→ **Brief**: From top to bottom, write out the listing exactly and skip every picture.

※

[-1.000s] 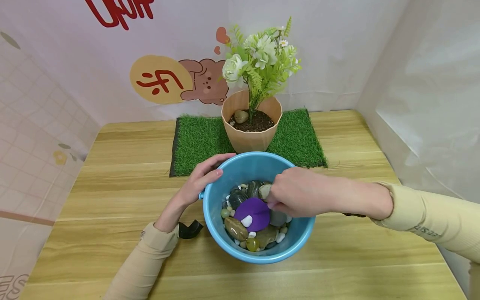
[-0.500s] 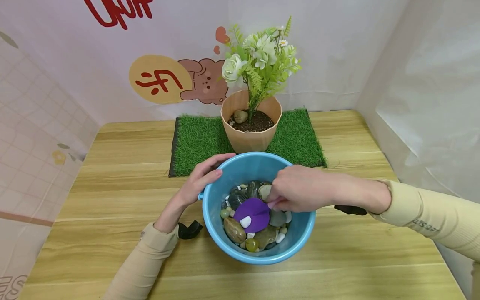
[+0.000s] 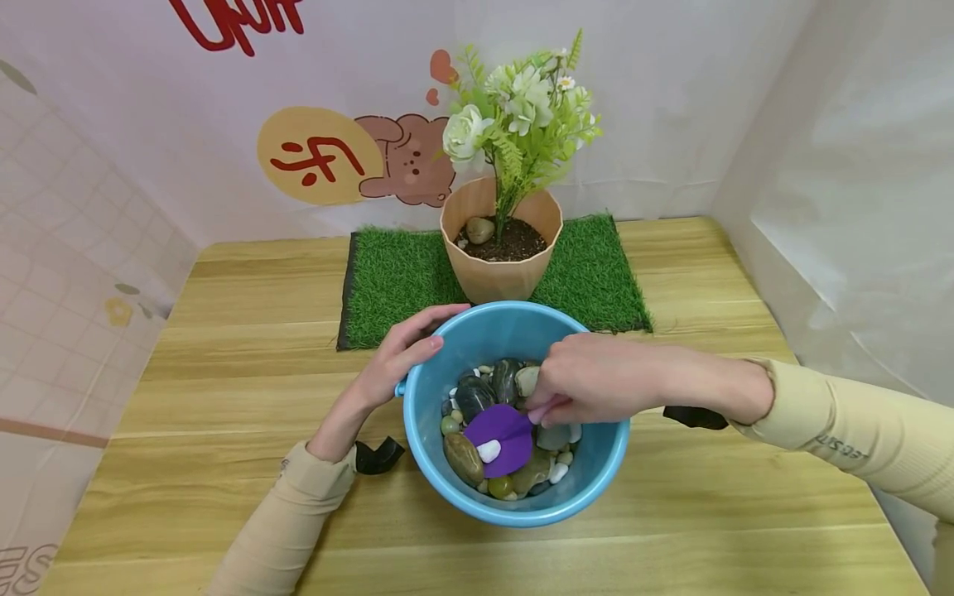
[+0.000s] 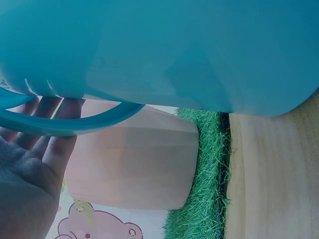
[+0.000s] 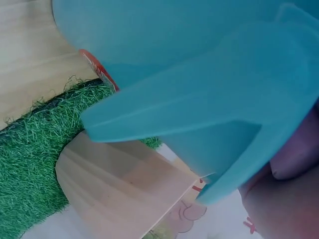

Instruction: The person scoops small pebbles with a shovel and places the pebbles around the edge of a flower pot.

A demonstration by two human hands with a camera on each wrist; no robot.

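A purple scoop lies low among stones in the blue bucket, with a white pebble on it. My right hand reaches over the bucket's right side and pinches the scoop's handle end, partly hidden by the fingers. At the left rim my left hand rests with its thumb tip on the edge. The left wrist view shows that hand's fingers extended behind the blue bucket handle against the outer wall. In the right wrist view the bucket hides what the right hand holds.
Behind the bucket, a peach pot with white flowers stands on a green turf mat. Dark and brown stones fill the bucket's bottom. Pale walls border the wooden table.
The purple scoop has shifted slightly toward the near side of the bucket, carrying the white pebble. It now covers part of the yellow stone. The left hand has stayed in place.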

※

→ **Reply to the exercise**:
[-1.000s] 
[-0.500s] 
[+0.000s] 
[+0.000s] 
[+0.000s] 

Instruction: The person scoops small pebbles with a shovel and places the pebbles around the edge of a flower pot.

A demonstration by two human hands with a camera on each wrist; no robot.

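A purple scoop lies low among stones in the blue bucket, with a white pebble on it. My right hand reaches over the bucket's right side and pinches the scoop's handle end, partly hidden by the fingers. At the left rim my left hand rests with its thumb tip on the edge. The left wrist view shows that hand's fingers extended behind the blue bucket handle against the outer wall. In the right wrist view the bucket hides what the right hand holds.
Behind the bucket, a peach pot with white flowers stands on a green turf mat. Dark and brown stones fill the bucket's bottom. Pale walls border the wooden table.
The purple scoop has shifted slightly toward the near side of the bucket, carrying the white pebble. It now covers part of the yellow stone. The left hand has stayed in place.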

The response is finished.